UN bound to fail again in Israel
Before going to Egypt to carry out talks with President Mohamed Morsi, Turkish Prime Minister Tayyip Erdoğan answered the questions of journalists on Friday in quite an upset tone. “There is no point talking to Israel,” he said, referring to the ongoing military operation against Gaza.“It is the duty of the United Nations Security Council to stop it.”
U.N. Secretary General Ban Ki-moon is scheduled to go to Gaza on Nov. 20 to observe the situation with his own eyes. It was only a few days ago that he warned world leaders that the Middle East was about to explode. It is one point to ask how many people will get killed on the Palestinian and Israeli sides by then. It is another point to ask whether the U.N. has any power to stop the operations, or any authority left to tell both Israel and Hamas to stop it.
The answer is a big “No” and everybody knows it, including Ban himself.
It is likely that the U.S. is not going to allow any U.N. Security Council resolution against Israel by using its veto power as it has been doing for a long time. Just like Russian and Chinese vetoes on any action against Syria enabled Bashar al-Assad to carry out more attacks on his own people, deepening the crisis there into a civil war and jeopardizing the already fragile security atmosphere in the Middle East.
That is why the U.N. is bound to fail again in stopping Israel conducting a wide-scale Gaza operation.
The U.S. is acknowledging Israel’s right to defend itself, which is normal, but fails to acknowledge the same thing for Palestinians. Hamas attacks on Israeli people (now able to hit Tel Aviv) are unjustifiable, but the same sentence should be valid for Israel’s disproportionate use of force on the Palestinian people.
Erdoğan pointed out the timing of the Israeli operations, saying the last big Gaza operation was started right before the elections in 2008. Israel will have early elections on Jan. 22, 2013 and Prime Minister Netenyahu wants to endorse his position without losing any ground to his coalition partner Avigdor Lieberman. Turkish President Abdullah Gül has called the Israeli operation “a bloody election investment”.

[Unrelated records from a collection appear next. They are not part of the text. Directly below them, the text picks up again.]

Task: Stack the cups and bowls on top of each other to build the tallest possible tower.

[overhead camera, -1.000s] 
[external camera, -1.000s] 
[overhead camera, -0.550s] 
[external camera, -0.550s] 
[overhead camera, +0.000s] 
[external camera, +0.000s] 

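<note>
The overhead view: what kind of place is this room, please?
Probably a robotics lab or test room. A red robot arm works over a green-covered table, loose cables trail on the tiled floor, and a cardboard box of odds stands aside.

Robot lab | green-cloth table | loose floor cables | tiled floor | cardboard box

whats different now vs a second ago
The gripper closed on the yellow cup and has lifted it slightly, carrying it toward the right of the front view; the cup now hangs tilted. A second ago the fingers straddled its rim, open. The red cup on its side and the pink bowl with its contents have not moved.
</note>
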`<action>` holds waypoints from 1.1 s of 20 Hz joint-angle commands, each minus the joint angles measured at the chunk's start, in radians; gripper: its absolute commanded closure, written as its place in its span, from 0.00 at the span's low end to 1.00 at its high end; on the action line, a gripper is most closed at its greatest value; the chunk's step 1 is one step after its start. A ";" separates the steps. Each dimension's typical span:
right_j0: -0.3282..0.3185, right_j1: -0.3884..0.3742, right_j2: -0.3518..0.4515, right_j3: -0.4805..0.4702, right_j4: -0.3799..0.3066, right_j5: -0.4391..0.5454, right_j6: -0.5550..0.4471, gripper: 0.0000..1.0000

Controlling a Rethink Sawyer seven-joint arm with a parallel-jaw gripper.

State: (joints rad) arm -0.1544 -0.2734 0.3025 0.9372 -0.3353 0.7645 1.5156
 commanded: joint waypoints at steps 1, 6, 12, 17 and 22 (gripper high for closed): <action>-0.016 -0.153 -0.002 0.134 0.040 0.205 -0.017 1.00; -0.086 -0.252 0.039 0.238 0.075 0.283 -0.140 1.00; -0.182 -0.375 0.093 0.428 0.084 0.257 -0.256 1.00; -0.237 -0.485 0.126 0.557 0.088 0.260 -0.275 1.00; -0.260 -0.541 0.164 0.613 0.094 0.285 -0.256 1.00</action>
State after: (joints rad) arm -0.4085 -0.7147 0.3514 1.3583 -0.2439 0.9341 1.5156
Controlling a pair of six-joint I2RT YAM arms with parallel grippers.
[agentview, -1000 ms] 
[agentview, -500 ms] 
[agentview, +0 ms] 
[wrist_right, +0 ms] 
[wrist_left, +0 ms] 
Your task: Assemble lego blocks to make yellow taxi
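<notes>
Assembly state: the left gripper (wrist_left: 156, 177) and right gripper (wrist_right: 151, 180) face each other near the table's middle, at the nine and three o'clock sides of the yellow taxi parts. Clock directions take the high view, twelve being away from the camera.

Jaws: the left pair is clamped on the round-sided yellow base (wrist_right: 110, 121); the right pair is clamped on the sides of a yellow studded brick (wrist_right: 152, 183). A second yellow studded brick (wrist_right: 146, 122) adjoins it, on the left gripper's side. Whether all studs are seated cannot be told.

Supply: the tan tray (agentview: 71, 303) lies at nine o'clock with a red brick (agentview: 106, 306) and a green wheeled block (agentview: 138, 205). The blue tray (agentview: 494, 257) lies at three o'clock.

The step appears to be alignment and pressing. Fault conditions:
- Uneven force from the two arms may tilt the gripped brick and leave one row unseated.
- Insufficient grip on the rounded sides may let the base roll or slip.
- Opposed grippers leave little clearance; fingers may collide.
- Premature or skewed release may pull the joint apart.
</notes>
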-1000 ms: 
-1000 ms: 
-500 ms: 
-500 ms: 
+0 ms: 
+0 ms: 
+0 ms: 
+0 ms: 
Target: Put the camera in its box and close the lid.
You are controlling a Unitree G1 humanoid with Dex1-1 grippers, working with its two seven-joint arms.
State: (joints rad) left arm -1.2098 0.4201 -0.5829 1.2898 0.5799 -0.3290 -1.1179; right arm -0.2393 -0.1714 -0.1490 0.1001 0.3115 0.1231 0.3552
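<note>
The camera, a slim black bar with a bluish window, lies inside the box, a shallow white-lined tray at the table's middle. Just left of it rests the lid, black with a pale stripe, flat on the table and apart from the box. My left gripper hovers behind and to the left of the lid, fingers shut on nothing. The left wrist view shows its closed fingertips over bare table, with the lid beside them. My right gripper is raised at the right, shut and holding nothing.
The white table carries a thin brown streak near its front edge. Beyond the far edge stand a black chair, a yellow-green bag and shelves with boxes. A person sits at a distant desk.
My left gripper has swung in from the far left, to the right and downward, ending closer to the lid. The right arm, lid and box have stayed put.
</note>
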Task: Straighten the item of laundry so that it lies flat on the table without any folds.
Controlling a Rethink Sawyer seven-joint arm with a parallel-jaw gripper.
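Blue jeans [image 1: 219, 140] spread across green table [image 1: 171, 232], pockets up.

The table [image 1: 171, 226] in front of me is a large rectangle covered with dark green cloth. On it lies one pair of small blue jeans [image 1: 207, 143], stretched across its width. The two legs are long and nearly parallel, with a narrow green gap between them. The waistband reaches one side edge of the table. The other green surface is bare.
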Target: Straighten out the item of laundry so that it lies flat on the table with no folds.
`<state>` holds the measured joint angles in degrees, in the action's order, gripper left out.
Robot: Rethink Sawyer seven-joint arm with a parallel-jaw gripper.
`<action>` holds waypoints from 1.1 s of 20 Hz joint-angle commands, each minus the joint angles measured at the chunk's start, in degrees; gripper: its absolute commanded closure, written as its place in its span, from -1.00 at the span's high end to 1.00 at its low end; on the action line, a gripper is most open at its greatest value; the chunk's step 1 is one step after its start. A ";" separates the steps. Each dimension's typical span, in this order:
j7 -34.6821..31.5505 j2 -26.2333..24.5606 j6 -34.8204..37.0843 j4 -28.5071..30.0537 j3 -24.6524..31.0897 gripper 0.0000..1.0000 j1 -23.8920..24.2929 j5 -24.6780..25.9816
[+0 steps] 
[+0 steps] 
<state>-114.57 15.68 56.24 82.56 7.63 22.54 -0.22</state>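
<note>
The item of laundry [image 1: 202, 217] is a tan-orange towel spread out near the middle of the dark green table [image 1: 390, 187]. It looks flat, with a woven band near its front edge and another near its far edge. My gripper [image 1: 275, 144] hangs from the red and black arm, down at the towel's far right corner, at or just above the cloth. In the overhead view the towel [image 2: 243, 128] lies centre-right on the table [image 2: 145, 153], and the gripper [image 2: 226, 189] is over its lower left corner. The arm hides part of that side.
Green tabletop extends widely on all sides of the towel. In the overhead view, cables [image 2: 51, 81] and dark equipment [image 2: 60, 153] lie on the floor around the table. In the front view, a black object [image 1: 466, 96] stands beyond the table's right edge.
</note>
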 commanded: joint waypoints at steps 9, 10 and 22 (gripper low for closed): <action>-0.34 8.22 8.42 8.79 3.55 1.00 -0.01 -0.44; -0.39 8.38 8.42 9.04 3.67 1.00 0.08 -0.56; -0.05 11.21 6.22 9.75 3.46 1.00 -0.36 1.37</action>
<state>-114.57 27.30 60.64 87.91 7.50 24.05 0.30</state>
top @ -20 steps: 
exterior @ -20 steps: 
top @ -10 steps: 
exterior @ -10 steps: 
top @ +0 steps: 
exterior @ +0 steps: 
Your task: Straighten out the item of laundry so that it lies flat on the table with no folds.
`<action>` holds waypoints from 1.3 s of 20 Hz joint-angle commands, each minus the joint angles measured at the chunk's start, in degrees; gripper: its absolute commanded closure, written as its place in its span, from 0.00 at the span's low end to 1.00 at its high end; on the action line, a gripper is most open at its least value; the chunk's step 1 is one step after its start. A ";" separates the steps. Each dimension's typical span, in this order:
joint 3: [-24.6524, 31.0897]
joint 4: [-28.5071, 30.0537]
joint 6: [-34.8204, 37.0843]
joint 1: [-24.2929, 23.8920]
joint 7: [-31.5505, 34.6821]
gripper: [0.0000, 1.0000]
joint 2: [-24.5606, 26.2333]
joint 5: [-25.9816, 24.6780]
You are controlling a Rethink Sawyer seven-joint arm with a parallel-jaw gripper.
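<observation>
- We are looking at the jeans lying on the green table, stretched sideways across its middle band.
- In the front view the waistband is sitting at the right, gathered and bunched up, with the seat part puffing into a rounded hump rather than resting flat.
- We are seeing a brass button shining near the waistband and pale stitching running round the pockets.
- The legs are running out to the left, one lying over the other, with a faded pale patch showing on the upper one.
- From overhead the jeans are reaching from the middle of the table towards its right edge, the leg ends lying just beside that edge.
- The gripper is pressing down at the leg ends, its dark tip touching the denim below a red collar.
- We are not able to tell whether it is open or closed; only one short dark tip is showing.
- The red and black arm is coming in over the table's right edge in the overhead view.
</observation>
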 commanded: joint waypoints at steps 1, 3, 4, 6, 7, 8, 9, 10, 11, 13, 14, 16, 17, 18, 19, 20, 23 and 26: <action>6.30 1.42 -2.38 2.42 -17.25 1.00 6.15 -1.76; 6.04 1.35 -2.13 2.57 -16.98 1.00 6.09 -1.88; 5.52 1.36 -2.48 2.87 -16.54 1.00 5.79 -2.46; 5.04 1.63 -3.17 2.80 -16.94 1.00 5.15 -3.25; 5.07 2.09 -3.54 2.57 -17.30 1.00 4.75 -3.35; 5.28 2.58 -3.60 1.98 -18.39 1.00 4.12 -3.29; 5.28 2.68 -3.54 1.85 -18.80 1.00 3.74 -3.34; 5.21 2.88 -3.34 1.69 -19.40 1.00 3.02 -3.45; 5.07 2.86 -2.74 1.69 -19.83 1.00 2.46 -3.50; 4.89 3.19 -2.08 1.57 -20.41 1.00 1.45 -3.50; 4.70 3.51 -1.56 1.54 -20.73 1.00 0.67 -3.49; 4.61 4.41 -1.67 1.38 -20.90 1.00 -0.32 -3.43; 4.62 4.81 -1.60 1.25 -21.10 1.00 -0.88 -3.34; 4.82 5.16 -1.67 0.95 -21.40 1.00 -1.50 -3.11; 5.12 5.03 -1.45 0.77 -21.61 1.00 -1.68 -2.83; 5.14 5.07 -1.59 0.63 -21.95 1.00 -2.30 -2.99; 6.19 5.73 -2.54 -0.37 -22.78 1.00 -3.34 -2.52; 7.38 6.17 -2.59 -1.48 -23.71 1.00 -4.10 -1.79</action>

Erdoğan is upset about the unfairness of the U.N. system, about the abused veto power of the five permanent members of the Security Council. He has a point in that.
But there is no hope in the near future that this system will change. It is not only the U.S. and its policy of protecting Israel even when Israel does something wrong. Russia and China would never want to lose their veto power; they have used it three consecutive times to protect Syria this year.
Who would like that? The Yalta deal to share power was designed to protect the macro balances of world politics after the Second World War, plus the first five holders of the atomic bomb. For how long can it continue like this? Another 20, or 30 years? The top five and their unnamed sixth, Germany, will try their best to keep it as such. The lives lost in the meantime will just be a cost for them to keep the bigger system going when you look down from the Security Council.
Coming back to Israel, it is not only countering a terrorist attack by using excessive force and expecting an election victory out of it. It is also something to do with stopping Palestinians from getting U.N. recognition (in a vote scheduled to take place on Nov. 29) by hijacking the international attention from the Syrian crisis.
The next might be Lebanon, and it might spill into Jordan, as the two countries neighboring both Israel and Syria are up to their neck in Palestinian issues. Not many people are now interested in what is happening in Iraq, but it may not keep its critical balance for too long.
The U.N. system, unable to intervene in any crisis in which at least one of the five takes sides, is a source of pessimism for regional peace.